It’s easy to analyze how quickly your support team resolves your customers’ issues. You’ll see how quickly they send a first response, reply to and close conversations. You can then measure their performance in a fair and complete way.
Create a responsiveness report
Go to Reports and create a new report, then select the Responsiveness template to get started quickly.
You can also use a range of reporting metrics and attributes to create your own custom report on the Advanced or Expert plan.
Use the responsiveness report template to see
Response time
First response time: including time assigned to bot
Time to close: including time assigned to bot
Response time - by time
First response time: including time assigned to bot - by time
Time to close: including time assigned to bot - by time
Hourly distribution of response times
Understand chart data
Hover over the information icon at the top of a chart to see reporting period, report level filters, metrics, and metric level filters applied to each chart.
Conversations shown in the report are filtered by the date they were started, this means you may see response times that exceed the length of the period shown. For example, if a conversation started on the 1st of January, and had its first response on the 3rd of January, you would see a 2 day response time, even if you filtered the report for a single day (the 1st of January).
Customize the responsiveness report template
The responsiveness report template is fully customizable, enabling you to add more charts from the chart library, or remove charts you don't need in this report. All charts can be resized and moved around to where you want them.
Responsiveness report use cases
Respond quickly to every message
Replying to your customers quickly is essential to keeping them engaged.
Response time is how quickly your team reply to your customers at any point in a conversation (i.e., not just the first response). You can view this in the Median response time - by time chart.
Prioritize new conversations
How quickly you first respond is crucial to easing your customer’s frustrations.
First response time tells you how long your customers wait for your first response, so you’ll know when to focus more resources on new conversations. You'll also get a breakdown of the percent of conversations that fall into 7 distinct groupings.
The First response time: including time assigned to bot - by time chart shows you the time from when the conversation started to the first teammate's reply and how this is changing over time.
You can edit the report and add the appropriate chart to include or exclude bot inbox time.
Note:
First response time includes response times for replies to one-off messages, ongoing messages and inbound conversations.
The charts show the 'First response time' grouped by conversation creation date. So even though we only count the time within workspace office hours (when you have this enabled in your Office Hours settings), this will be displayed on the chart according to the time the conversation was created. Individual team office hours aren’t taken into account.
If an inbound conversation is closed without any initial response from a teammate (e.g. closing a duplicate conversation), then this will not be considered in any of the median response time metrics. There needs to be a pair of customer message + teammate message to contribute towards to the median response time.

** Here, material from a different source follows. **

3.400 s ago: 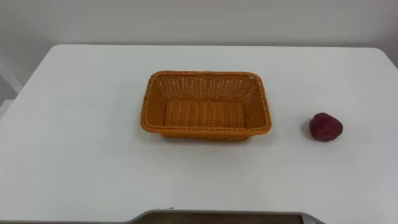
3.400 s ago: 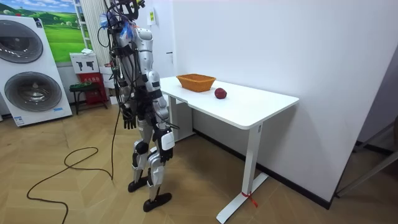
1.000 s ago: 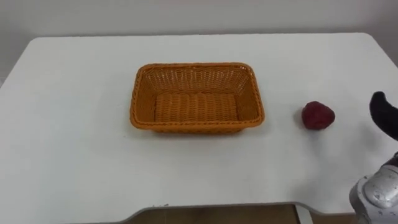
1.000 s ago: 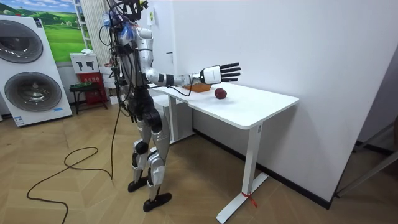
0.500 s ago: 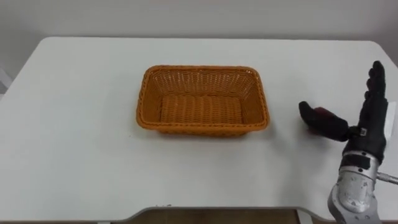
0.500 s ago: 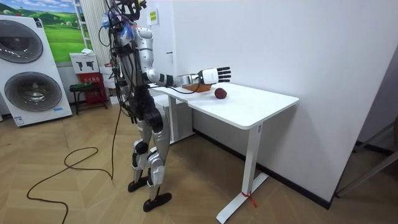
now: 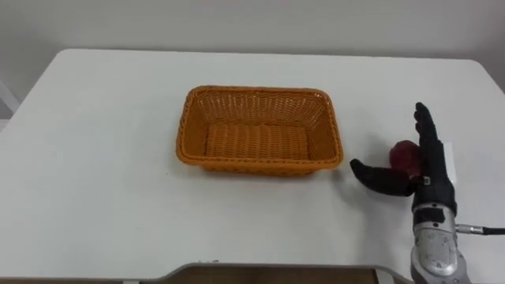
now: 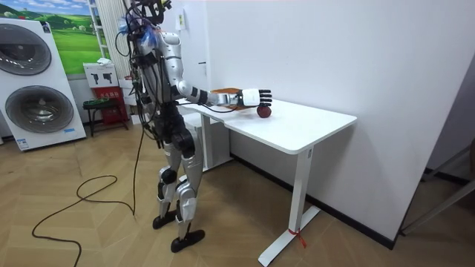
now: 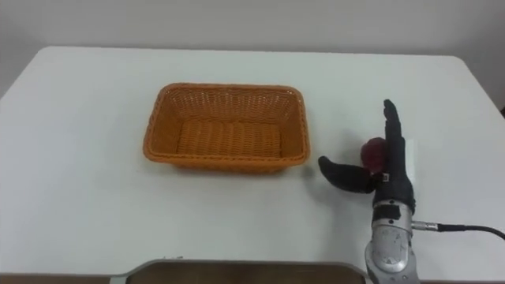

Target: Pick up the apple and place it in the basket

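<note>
1. I have the right hand [image 7: 430, 175] low over the counter [image 7: 102, 158], released: its fingers [image 7: 426, 134] are straight and point away from me, its thumb [image 7: 377, 177] is spread out toward the basket [image 7: 260, 90]. It holds nothing.
2. The apple [image 7: 404, 155] lies on the counter, to the right of the basket and apart from it, in the crook between thumb and fingers. The fingers cover its right edge, so I cannot tell whether they touch it.
3. I judge the step in hand to be the close on the apple. I want the fruit seated against the palm before I curl anything, or the thumb may nudge it into a roll.
4. I plan to bring thumb and fingers in together from opposite sides, slowly. A one-sided squeeze could squirt it out toward the counter's right edge, which is near.
5. Once it is held, I mean to lift straight up before moving left, so that the apple clears the basket's rim. The basket is empty, so any spot inside will do.
</note>
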`<state>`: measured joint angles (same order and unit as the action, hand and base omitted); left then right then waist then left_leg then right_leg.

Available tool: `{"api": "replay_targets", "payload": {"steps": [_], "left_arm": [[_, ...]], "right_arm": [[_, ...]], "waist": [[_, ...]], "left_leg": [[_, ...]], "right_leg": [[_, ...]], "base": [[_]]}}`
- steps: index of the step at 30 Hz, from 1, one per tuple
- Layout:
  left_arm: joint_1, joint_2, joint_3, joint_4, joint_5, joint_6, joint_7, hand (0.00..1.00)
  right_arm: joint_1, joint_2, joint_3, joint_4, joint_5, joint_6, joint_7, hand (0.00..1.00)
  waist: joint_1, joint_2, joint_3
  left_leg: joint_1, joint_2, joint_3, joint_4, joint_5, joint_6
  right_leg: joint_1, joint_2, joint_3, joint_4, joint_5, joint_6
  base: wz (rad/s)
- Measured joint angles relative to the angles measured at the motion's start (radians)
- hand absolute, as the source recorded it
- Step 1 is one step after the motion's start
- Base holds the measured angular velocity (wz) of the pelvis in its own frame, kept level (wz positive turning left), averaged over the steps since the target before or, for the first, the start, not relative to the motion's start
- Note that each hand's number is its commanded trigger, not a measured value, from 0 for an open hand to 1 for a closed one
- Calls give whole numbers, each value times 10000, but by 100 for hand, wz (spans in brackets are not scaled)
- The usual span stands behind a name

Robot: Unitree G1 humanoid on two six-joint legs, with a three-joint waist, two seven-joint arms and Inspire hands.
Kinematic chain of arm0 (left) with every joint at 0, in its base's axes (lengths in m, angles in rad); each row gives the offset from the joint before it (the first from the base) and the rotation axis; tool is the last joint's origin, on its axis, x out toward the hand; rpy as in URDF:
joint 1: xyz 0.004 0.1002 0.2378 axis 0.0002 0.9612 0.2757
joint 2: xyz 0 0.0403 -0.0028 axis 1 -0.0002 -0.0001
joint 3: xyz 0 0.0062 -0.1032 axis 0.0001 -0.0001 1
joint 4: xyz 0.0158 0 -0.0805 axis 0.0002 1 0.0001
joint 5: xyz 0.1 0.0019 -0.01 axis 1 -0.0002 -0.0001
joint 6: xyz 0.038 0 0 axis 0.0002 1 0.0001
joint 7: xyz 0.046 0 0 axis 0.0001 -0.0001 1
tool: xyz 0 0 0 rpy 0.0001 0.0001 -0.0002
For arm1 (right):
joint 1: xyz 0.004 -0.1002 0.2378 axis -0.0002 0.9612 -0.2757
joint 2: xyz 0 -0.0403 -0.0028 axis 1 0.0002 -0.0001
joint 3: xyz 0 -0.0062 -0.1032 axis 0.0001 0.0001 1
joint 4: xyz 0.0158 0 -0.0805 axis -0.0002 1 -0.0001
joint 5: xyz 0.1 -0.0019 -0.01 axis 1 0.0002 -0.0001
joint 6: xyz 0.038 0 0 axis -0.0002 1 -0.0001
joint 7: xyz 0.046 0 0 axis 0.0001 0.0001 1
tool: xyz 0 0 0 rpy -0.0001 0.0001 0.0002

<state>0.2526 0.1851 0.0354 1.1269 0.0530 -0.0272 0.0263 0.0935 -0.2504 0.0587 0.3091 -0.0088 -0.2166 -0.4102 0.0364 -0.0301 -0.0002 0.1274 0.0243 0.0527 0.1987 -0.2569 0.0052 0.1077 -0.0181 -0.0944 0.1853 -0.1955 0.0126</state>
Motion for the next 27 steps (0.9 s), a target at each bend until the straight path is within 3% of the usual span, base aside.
{"api": "replay_targets", "payload": {"steps": [4,5,7,15,18,27], "left_arm": [[52,66,11,-33,210,286,-88,0],[34,68,12,-38,289,282,-154,0],[74,68,11,-27,288,279,-195,0],[249,94,130,-50,417,272,-376,0],[319,93,367,-55,758,272,-379,0],[266,83,482,-206,1139,275,-372,0]], "right_arm": [[-354,-74,-400,688,57,239,141,0],[-471,-150,-584,823,62,469,214,0],[-566,-172,-906,823,62,577,253,0],[-1088,-296,-1402,819,69,565,192,0],[-1154,-296,-1438,575,53,565,193,0],[-1154,-313,-1602,-349,36,530,220,0]], "waist": [[-40,-39,-14],[-30,-67,-19],[-37,-42,-9],[-24,-187,81],[-5,-281,40],[-24,-304,43]], "left_leg": [[-14,-5,0,58,0,0],[-18,-9,-3,61,0,0],[-34,-10,-24,71,0,0],[-136,-8,-145,80,6,-7],[-123,-8,-146,67,6,-7],[-99,-8,-167,59,6,-7]], "right_leg": [[44,-10,-35,8,1,0],[41,-15,-50,19,1,1],[41,-16,-86,18,0,1],[-14,-14,-209,1,0,0],[-15,-14,-215,7,0,0],[-9,-12,-217,-2,0,0]], "base": [[2],[3],[4],[4],[0],[0]]}}
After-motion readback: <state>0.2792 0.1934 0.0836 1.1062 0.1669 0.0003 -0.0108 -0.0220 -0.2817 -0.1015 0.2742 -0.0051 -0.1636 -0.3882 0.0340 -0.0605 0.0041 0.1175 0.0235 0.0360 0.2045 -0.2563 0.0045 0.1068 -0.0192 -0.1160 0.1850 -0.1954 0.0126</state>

Bot responses are not included in the 'First response time' metrics.
Resolve issues faster
Your team’s time to resolution will directly impact how customers rate your teammates’ conversations.
The Time to close chart tells you how quickly your teammates close conversations and resolve your customers’ issues.
Snoozing a conversation counts towards the 'time to close'.
Pro tip: Encourage your customers to open new conversations after issues are resolved, to get the most accurate view of your time to close.
Be more responsive
It’s easy to see at a glance when your teams are least responsive. You can view this in the Median hourly distribution of response times chart - this will highlight any significant gaps in your support roster.
This chart is tracking both first response time and subsequent response time
Pro tip: If you spot a drop in responsiveness during lunch hours, you might split your team’s lunch period into two groups that have lunch at separate times so you can ensure full cover during working hours.
Filtering the responsiveness report
The charts can show response time by day, week, or month, depending on the time period you've selected at the top of the report.
You can also add filters to all charts in the report, for example to view responsiveness per teammate or team.
What is an aggregation?
An aggregation is how all the different values from individual conversations are combined and presented as a single number.
For example, taking the different response times from each reply in all your conversations and aggregating them to show you the ‘median’ response time.
How are aggregations calculated?
Average is the total of all values divided by the number of values. For example, if you have five response times of 1, 3, 4, 5 and 6 minutes, your average response time is all of them added together (1 + 3 + 4 + 5 + 6) divided by the number of responses (5) which equals 3.8 minutes.
Maximum is the largest value from the time period. For example, if you have five response times of 1, 3, 4, 5 and 6 minutes, the maximum value is 6 minutes.
Median is the middle value in all of your response times. The middle value is what separates the higher half from the lower half of your total response times. For example, if you have five response times of 1, 3, 4, 5 and 6 minutes, your median response time is 4 minutes (the middle value).
Minimum is the smallest value from the time period. For example, if you have five response times of 1, 3, 4, 5 and 6 minutes, the minimum value is 1 minutes.